▶ [Task]
Go through the listing and set it down exactly, leaving out its pictures.

▶ [Provided data]
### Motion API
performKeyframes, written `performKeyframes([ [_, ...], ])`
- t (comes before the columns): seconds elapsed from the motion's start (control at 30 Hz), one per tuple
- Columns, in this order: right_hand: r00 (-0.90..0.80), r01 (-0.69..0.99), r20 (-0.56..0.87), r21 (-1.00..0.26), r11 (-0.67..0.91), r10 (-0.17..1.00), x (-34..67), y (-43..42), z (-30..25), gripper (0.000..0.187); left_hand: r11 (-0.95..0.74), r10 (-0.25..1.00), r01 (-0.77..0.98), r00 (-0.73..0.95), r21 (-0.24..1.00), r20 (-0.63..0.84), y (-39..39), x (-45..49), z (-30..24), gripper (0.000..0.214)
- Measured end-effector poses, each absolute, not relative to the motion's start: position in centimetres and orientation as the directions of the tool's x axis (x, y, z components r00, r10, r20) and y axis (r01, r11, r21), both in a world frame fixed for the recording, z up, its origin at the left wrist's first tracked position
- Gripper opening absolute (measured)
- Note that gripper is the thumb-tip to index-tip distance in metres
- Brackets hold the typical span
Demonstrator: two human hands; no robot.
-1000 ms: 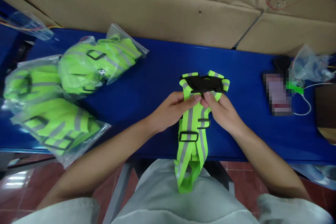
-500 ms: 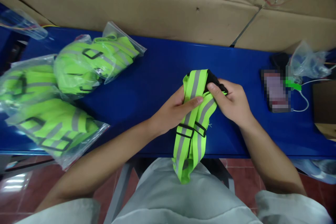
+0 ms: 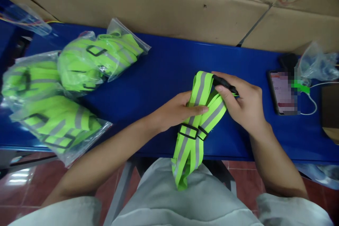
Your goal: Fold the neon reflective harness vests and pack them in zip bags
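Note:
A folded neon-yellow reflective strap [image 3: 185, 148] with grey stripes and black slide buckles hangs between my hands, its lower end reaching past the table edge near my lap. My left hand [image 3: 182, 109] grips its upper middle, thumb lying across the front of the band. At the top right, my right hand [image 3: 242, 100] pinches the strap by its black buckle [image 3: 224, 84], thumb in front and fingers behind. Part of the buckle is hidden by the fingers.
Several clear plastic bags with similar neon straps [image 3: 79, 63] lie on the left of the blue table [image 3: 148, 77]. A phone [image 3: 282, 93] with a white cable [image 3: 315, 102] sits at the right, beside a crumpled clear bag [image 3: 317, 63]. Cardboard [image 3: 159, 3] lines the back.
My right hand has moved slightly right with the black buckle, spreading the upper bands apart. The left hand keeps its hold. The view has shifted a little.

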State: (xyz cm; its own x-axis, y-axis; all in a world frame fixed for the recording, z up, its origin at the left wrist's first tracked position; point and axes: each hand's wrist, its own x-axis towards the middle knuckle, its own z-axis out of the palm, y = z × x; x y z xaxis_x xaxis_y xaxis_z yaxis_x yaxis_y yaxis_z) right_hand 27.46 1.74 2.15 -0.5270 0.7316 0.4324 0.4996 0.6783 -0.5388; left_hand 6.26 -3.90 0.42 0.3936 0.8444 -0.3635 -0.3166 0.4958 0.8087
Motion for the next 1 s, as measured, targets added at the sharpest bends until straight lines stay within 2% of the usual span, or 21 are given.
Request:
performKeyframes([
  [0.13, -0.588, 0.447, 0.428, -0.535, 0.717, 0.686, 27.4, 1.5, 2.4, 0.039, 0.687, 0.701, -0.354, 0.555, 0.635, -0.448, -3.7, 6.0, 0.0, 0.026],
  [0.23, -0.594, 0.416, 0.423, -0.566, 0.711, 0.684, 27.4, 1.6, 2.6, 0.038, 0.775, 0.616, -0.363, 0.619, 0.517, -0.488, -3.7, 6.1, -0.2, 0.034],
  [0.3, -0.589, 0.397, 0.415, -0.600, 0.695, 0.694, 27.3, 1.7, 2.7, 0.036, 0.782, 0.610, -0.387, 0.634, 0.488, -0.475, -3.8, 6.2, -0.2, 0.042],
  [0.43, -0.584, 0.375, 0.400, -0.639, 0.672, 0.707, 27.3, 1.7, 2.9, 0.033, 0.765, 0.628, -0.416, 0.650, 0.491, -0.429, -4.0, 6.5, -0.3, 0.056],
  [0.53, -0.586, 0.385, 0.395, -0.633, 0.672, 0.707, 27.4, 1.5, 3.0, 0.034, 0.763, 0.619, -0.367, 0.653, 0.532, -0.437, -4.1, 6.7, -0.4, 0.046],
  [0.67, -0.609, 0.382, 0.331, -0.673, 0.633, 0.720, 27.6, 1.6, 3.3, 0.040, 0.694, 0.678, -0.357, 0.614, 0.625, -0.403, -4.3, 7.2, -0.5, 0.040],
  [0.87, -0.691, 0.276, 0.170, -0.836, 0.474, 0.703, 28.3, 2.3, 3.7, 0.064, 0.643, 0.729, -0.362, 0.561, 0.675, -0.393, -5.0, 7.9, -0.6, 0.037],
  [0.93, -0.700, 0.264, 0.126, -0.869, 0.418, 0.703, 28.3, 2.4, 3.8, 0.059, 0.648, 0.727, -0.344, 0.546, 0.680, -0.416, -5.1, 7.9, -0.7, 0.037],
  [1.0, -0.702, 0.302, 0.094, -0.859, 0.414, 0.706, 28.3, 2.4, 3.8, 0.046, 0.654, 0.722, -0.314, 0.530, 0.688, -0.444, -5.0, 7.9, -0.8, 0.038],
])
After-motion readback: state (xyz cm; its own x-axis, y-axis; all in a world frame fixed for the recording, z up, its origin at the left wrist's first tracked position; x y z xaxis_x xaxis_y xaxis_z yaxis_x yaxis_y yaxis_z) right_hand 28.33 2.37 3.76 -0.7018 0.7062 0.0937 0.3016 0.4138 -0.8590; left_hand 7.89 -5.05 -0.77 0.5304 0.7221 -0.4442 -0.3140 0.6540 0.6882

▶ [Answer for this exercise]
### Motion API
performKeyframes, written `performKeyframes([ [_, ...], ])`
- t (comes before the columns): seconds elapsed from the motion's start (control at 30 Hz), one per tuple
- Columns, in this order: right_hand: r00 (-0.90..0.80), r01 (-0.69..0.99), r20 (-0.56..0.87), r21 (-1.00..0.26), r11 (-0.67..0.91), r10 (-0.17..1.00), x (-34..67), y (-43..42), z (-30..25), gripper (0.000..0.187); left_hand: r11 (-0.95..0.74), r10 (-0.25..1.00), r01 (-0.77..0.98), r00 (-0.73..0.95), r21 (-0.24..1.00), r20 (-0.63..0.84), y (-39..39), x (-45..49), z (-30..24), gripper (0.000..0.214)
- Measured end-effector poses, each absolute, not relative to the motion's start: position in centimetres and orientation as the directions of the tool's x axis (x, y, z components r00, r10, r20) and y axis (r01, r11, r21), both in a world frame fixed for the recording, z up, its origin at the left wrist's first tracked position
- Gripper opening absolute (measured)
- Note that gripper is the thumb-tip to index-tip distance in metres
- Brackets hold the typical span
Demonstrator: two human hands; no robot.
-1000 ms: 
-500 ms: 
+0 ms: 
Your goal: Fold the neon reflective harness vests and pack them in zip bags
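Note:
A folded neon-yellow reflective strap [image 3: 185, 148] with grey stripes and black slide buckles hangs between my hands, its lower end reaching past the table edge near my lap. My left hand [image 3: 182, 109] grips its upper middle, thumb lying across the front of the band. At the top right, my right hand [image 3: 242, 100] pinches the strap by its black buckle [image 3: 224, 84], thumb in front and fingers behind. Part of the buckle is hidden by the fingers.
Several clear plastic bags with similar neon straps [image 3: 79, 63] lie on the left of the blue table [image 3: 148, 77]. A phone [image 3: 282, 93] with a white cable [image 3: 315, 102] sits at the right, beside a crumpled clear bag [image 3: 317, 63]. Cardboard [image 3: 159, 3] lines the back.
My right hand has moved slightly right with the black buckle, spreading the upper bands apart. The left hand keeps its hold. The view has shifted a little.
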
State: (xyz cm; its own x-axis, y-axis; all in a world frame fixed for the recording, z up, its origin at the left wrist's first tracked position; point and axes: each hand's wrist, its own x-axis towards the middle knuckle, its own z-axis out of the palm, y = z × x; x y z xaxis_x xaxis_y xaxis_z yaxis_x yaxis_y yaxis_z) right_hand 27.46 1.74 2.15 -0.5270 0.7316 0.4324 0.4996 0.6783 -0.5388; left_hand 6.26 -3.90 0.42 0.3936 0.8444 -0.3635 -0.3166 0.4958 0.8087
Motion for the next 1 s, as measured, targets added at the sharpest bends until straight lines stay within 2% of the usual span, or 21 are given.
Request:
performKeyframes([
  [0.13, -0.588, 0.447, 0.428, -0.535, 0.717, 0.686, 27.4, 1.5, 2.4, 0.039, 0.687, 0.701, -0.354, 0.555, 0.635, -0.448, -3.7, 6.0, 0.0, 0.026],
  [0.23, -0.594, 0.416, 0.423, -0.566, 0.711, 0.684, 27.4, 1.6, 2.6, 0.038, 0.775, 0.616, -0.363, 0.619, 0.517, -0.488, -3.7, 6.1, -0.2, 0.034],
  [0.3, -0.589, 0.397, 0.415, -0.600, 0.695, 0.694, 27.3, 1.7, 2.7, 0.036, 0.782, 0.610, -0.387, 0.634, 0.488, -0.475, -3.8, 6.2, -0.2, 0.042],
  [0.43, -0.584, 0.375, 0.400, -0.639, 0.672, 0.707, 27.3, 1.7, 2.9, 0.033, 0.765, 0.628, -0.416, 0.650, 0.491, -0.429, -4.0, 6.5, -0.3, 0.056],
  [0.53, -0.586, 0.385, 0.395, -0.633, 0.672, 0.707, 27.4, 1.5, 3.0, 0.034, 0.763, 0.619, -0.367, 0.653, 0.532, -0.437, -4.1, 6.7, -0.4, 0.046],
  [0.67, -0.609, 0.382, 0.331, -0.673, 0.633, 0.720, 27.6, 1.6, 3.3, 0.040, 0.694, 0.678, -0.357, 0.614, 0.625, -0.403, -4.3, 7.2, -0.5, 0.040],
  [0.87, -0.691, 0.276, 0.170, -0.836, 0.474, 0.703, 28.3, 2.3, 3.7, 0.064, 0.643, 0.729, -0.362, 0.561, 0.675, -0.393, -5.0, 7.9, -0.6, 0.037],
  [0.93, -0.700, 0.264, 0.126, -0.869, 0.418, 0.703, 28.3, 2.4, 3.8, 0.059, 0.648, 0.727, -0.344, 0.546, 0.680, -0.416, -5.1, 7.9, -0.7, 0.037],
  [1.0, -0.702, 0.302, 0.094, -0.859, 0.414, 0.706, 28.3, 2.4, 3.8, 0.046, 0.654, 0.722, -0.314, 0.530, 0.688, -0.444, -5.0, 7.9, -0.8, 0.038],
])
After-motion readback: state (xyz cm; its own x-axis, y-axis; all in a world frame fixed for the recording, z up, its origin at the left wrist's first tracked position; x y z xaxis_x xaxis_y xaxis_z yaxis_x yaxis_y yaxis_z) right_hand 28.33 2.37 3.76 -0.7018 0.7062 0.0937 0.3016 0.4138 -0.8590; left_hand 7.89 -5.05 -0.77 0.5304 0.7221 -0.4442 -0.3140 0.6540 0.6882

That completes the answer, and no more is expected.